─── SUPPLIED INFORMATION

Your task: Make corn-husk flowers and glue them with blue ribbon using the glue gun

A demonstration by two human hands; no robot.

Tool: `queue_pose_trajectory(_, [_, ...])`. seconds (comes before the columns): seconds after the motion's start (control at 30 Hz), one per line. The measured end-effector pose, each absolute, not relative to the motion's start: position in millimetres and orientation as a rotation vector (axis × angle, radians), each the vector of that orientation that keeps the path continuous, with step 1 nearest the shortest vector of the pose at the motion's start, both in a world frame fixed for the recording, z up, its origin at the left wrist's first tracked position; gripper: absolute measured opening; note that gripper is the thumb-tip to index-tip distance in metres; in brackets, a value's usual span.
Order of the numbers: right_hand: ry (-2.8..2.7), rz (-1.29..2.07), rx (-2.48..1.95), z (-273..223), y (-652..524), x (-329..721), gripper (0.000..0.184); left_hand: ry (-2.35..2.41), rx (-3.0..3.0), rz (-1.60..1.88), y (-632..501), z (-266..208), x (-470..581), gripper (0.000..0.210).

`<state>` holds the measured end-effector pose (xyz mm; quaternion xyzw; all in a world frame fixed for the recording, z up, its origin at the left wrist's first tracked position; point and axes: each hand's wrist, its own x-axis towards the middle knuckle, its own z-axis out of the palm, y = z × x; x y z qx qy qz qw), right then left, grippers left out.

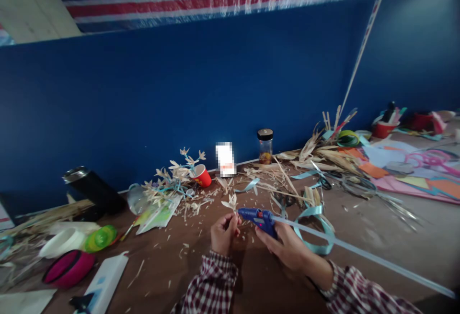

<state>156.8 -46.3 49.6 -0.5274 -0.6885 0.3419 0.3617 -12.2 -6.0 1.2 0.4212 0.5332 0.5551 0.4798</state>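
Between the thumb and fingers of my left hand (224, 233) is a small pale husk flower (230, 202), held upright. My right hand (287, 249) is wrapped round the handle of a blue glue gun (258, 218). The gun's nozzle points left and meets or nearly meets the base of the flower; I cannot tell which. A long translucent glue stick (359, 252) runs out of the gun's back toward the lower right. Just beyond my right hand lies a loop of light blue ribbon (325, 244).
Finished husk flowers (168, 180) lean by a tipped red paper cup (201, 176). A lidded jar (265, 146) stands against the blue partition (179, 84). Scissors (325, 181), dry husks (316, 153) and coloured paper (402, 165) lie right; a black flask (95, 192) and white power strip (106, 280) left.
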Motion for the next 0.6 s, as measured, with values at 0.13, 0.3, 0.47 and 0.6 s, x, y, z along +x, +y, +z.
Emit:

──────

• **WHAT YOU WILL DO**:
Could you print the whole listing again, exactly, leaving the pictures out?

• **RESULT BELOW**:
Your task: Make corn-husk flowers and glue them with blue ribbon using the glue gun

A demonstration by two human hands; no robot.

Tool: `queue_pose_trajectory(_, [_, ...])`. seconds (comes before the columns): seconds after the motion's start (control at 30 Hz), one per line. The measured end-effector pose, each absolute, not relative to the motion's start: position in millimetres and orientation as a rotation vector (axis × angle, radians), each the vector of that orientation that keeps the path continuous, with step 1 nearest the shortest vector of the pose at the motion's start, both in a world frame fixed for the recording, z up, its origin at the left wrist's first tracked position; gripper: absolute measured opening; note that gripper is the thumb-tip to index-tip distance in metres; in brackets, a value's usual span.
Order of the numbers: right_hand: ry (-2.8..2.7), rz (-1.29..2.07), rx (-2.48..1.95), z (-273..223), y (-652..524), x (-329..721), gripper (0.000..0.184); left_hand: ry (-2.35..2.41), rx (-3.0..3.0), rz (-1.60..1.88), y (-632..501), z (-266..208), x (-470..581), gripper (0.000..0.210).

`<state>` holds the measured end-effector pose (xyz mm; quaternion xyzw; all in a world frame fixed for the recording, z up, its origin at the left wrist's first tracked position; point and axes: each hand's wrist, its own x-axis towards the middle knuckle, its own z-axis out of the palm, y = z × x; x y z qx qy qz qw), right then left, grippers left out.


<state>156.8 -46.3 49.6 -0.5274 -0.6885 0.3419 0.3617 -12.2 -6.0 1.2 0.4212 0.5332 0.5551 0.4798</state>
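Between the thumb and fingers of my left hand (224, 233) is a small pale husk flower (230, 202), held upright. My right hand (287, 249) is wrapped round the handle of a blue glue gun (258, 218). The gun's nozzle points left and meets or nearly meets the base of the flower; I cannot tell which. A long translucent glue stick (359, 252) runs out of the gun's back toward the lower right. Just beyond my right hand lies a loop of light blue ribbon (325, 244).
Finished husk flowers (168, 180) lean by a tipped red paper cup (201, 176). A lidded jar (265, 146) stands against the blue partition (179, 84). Scissors (325, 181), dry husks (316, 153) and coloured paper (402, 165) lie right; a black flask (95, 192) and white power strip (106, 280) left.
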Motion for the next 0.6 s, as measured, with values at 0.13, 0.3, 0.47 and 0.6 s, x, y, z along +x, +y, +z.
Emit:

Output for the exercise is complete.